Cumple Maqroll funciones adicionales en tanto que alter ego y narrador substituto de Mutis. Tiene la misma versión del mundo, mezcla de melancólica esperanza y de risueño escepticismo, la misma certidumbre en ciertos valores irreductibles y el mismo lenguaje literario que sorprende en un áspero marino.
La novela de aventuras recrea un género que conoció sus mejores momentos durante el siglo XIX y que mantuvo un alto grado de popularidad hasta el triunfo del cine y de los cómics. Sólo que, en este caso, el relato no se agota en la pura descripción de los acontecimientos sino que esconde una reflexión continua sobre el destino del hombre.
Se apoya la narración en dos seguras vertientes simbólicas: el viaje como imagen del tránsito temporal y como imagen de la evolución interna del ser. Ambas son metáforas de legitimidad y de eficacia inobjetables, como lo prueba ese “Ulises salmón de los regresos” que puede ser indistintamente el héroe griego o el héroe de Joyce, quien hizo de su Dublín nuestro universo.
El mérito mayor de Mutis es haber encontrado la forma estilística apropiada para hacer funcionar un argumento que encubre otro argumento y para construir personajes que tienen el peso, la densidad y la textura de verdaderos seres humanos.
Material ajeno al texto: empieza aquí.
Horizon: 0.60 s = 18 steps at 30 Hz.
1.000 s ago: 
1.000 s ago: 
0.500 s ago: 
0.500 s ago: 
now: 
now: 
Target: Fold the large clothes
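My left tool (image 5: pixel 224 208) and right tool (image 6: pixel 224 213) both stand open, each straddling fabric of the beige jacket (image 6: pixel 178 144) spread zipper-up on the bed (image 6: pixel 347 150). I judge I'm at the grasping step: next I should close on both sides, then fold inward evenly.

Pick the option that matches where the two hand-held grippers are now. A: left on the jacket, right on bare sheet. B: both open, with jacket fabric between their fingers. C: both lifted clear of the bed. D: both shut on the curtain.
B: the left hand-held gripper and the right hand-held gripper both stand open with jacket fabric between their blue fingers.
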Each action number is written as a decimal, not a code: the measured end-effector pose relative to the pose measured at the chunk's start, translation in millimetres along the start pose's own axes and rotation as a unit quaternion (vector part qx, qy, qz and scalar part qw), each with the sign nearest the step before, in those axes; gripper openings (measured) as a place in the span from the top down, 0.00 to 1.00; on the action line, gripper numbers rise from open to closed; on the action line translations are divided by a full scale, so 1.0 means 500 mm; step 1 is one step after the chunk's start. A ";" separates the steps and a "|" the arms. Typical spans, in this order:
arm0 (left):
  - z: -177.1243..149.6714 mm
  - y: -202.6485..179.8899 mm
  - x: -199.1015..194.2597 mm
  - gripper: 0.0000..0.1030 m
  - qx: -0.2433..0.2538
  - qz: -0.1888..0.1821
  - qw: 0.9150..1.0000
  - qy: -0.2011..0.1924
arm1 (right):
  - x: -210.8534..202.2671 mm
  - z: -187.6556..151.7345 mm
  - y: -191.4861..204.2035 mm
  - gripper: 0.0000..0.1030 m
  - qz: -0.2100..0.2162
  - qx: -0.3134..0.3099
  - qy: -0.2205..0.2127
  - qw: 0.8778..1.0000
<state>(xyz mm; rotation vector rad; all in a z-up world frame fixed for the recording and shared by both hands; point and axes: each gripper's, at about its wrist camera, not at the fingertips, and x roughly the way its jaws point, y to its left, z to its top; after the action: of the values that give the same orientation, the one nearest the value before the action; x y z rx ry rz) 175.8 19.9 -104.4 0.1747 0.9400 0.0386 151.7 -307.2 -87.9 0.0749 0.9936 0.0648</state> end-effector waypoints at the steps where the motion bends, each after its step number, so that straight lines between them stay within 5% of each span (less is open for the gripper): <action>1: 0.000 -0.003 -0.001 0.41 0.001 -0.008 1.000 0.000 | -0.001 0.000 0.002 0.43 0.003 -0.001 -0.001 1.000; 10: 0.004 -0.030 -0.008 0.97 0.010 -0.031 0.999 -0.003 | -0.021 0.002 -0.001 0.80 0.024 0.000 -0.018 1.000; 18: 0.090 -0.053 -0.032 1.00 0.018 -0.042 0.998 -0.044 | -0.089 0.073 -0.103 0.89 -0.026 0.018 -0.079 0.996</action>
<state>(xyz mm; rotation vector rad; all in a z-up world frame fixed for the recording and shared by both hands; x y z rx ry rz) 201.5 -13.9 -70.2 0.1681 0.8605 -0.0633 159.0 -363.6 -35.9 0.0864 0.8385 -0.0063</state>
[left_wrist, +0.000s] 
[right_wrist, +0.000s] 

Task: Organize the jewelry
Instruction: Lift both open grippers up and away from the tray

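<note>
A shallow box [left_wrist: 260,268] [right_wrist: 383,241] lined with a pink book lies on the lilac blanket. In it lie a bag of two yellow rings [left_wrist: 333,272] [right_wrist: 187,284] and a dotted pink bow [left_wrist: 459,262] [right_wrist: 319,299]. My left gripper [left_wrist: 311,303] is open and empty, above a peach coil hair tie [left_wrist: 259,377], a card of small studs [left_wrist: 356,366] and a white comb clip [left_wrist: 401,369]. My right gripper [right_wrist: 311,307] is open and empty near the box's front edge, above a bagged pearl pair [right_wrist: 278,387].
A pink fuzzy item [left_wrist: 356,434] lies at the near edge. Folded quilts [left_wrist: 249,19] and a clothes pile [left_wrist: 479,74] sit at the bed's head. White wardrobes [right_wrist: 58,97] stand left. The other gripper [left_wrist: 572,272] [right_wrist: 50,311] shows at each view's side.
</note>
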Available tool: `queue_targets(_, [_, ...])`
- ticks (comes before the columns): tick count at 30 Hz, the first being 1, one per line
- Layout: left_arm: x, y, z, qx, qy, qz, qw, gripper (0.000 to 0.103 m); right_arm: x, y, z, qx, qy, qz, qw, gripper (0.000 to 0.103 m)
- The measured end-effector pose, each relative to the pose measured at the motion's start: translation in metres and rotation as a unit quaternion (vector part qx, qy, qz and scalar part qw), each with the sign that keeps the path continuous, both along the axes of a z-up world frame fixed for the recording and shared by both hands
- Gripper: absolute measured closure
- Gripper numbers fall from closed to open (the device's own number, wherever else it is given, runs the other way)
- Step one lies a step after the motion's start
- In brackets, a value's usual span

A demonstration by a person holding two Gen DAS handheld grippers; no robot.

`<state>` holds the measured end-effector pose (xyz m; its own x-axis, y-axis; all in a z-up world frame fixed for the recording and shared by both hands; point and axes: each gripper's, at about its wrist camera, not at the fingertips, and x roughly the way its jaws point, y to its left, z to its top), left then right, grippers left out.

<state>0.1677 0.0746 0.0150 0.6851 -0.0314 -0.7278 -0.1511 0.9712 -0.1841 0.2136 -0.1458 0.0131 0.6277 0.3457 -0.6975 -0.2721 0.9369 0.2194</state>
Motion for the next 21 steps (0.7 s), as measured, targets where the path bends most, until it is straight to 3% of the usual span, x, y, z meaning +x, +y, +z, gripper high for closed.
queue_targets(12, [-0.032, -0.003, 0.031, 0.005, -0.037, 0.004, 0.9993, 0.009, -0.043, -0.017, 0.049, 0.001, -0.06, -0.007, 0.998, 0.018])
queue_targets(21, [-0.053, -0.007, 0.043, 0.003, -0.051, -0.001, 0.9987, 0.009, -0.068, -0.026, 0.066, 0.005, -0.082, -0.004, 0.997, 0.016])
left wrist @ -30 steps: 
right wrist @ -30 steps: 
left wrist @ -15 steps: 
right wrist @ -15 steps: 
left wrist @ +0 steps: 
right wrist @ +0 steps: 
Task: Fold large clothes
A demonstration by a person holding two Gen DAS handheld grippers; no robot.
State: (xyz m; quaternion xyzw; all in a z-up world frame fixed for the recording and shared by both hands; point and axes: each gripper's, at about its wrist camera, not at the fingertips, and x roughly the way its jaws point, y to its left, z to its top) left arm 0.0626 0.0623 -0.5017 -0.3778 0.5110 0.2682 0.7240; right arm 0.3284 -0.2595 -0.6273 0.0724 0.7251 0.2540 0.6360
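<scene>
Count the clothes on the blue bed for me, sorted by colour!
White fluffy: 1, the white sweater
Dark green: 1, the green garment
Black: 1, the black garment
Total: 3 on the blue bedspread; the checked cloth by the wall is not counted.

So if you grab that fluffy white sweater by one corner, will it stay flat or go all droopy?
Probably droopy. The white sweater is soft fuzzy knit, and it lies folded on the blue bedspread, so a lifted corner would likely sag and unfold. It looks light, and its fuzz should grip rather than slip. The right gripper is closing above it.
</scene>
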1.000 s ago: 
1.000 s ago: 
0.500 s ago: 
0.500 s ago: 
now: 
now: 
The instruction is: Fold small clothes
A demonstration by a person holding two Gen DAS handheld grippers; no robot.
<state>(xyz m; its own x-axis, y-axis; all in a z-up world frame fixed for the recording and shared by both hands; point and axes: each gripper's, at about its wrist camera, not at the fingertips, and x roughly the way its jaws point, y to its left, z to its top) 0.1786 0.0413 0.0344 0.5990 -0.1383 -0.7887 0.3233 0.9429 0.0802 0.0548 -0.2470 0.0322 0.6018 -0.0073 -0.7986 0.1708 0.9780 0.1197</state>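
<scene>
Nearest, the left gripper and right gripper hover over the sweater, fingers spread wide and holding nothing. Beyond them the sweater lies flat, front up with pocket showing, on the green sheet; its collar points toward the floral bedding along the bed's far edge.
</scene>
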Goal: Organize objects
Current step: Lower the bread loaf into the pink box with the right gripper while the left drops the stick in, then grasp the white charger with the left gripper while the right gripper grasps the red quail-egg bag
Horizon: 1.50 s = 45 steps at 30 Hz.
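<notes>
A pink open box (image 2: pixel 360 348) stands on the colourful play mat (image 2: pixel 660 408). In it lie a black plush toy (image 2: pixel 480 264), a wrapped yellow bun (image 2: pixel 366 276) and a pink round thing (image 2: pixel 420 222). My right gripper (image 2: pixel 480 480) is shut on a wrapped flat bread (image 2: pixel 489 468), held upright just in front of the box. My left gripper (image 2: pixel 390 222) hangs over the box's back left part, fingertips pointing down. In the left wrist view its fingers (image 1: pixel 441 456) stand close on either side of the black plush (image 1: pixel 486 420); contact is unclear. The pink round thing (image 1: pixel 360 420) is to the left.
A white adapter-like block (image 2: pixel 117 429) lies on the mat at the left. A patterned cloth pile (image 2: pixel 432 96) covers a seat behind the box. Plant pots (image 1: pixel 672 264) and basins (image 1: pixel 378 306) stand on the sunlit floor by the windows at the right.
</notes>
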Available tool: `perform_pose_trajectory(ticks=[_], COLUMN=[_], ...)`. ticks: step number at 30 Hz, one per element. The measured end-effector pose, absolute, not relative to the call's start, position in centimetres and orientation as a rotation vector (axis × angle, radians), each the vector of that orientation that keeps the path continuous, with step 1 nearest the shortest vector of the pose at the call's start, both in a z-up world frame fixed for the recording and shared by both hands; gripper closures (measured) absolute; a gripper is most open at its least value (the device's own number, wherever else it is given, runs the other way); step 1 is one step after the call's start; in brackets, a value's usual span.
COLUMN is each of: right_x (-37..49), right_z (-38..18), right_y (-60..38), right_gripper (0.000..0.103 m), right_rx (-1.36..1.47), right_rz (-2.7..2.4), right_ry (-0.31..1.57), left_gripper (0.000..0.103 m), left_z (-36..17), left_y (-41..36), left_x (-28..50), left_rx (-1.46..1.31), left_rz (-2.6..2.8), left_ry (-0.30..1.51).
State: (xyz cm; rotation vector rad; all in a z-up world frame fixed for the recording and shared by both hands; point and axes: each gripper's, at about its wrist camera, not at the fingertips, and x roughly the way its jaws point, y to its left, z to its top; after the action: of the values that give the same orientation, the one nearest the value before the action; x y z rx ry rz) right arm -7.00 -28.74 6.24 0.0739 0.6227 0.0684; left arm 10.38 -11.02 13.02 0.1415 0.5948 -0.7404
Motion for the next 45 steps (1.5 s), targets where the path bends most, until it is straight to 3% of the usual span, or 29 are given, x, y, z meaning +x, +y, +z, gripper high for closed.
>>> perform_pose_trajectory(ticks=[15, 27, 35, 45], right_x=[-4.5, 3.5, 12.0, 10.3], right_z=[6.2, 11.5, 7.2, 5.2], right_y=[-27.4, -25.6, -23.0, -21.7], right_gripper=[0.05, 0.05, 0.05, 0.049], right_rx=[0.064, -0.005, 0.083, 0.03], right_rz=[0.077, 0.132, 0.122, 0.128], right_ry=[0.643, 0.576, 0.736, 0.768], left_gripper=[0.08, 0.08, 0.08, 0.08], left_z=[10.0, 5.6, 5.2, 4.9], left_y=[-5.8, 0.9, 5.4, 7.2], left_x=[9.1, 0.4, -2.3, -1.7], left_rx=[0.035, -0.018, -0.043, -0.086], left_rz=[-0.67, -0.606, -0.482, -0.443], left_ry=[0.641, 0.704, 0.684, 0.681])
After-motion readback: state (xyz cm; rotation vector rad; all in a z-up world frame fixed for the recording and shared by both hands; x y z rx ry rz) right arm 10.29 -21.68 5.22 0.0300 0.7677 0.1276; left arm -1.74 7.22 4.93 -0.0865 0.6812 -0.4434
Así ha creado un ciclo novelístico que evoluciona por cuenta propia y cuya siguiente entrega esperan con avidez sus lectores.
Este homenaje para Álvaro Mutis coincide con la plenitud de su oficio de hombre y de escritor. A sus espaldas deja, con provecho la infancia de un príncipe, las tentaciones bucólicas y las tentaciones urbanas, la inevitable travesía por el desierto, los titubeos y las encrucijadas vocacionales. Enfrente tiene años de trashumancia y de reposo, de imaginación creadora, de páginas y libros que exigen ser escritos, y que un día serán frutos redondos, perfectos y deslumbrantes sobre su mesa de trabajo.
* Texto leído el 26 de agosto de 1993 en el Homenaje Nacional organizado por el Instituto Colombiano de Cultura con motivo de los setenta años de Álvaro Mutis.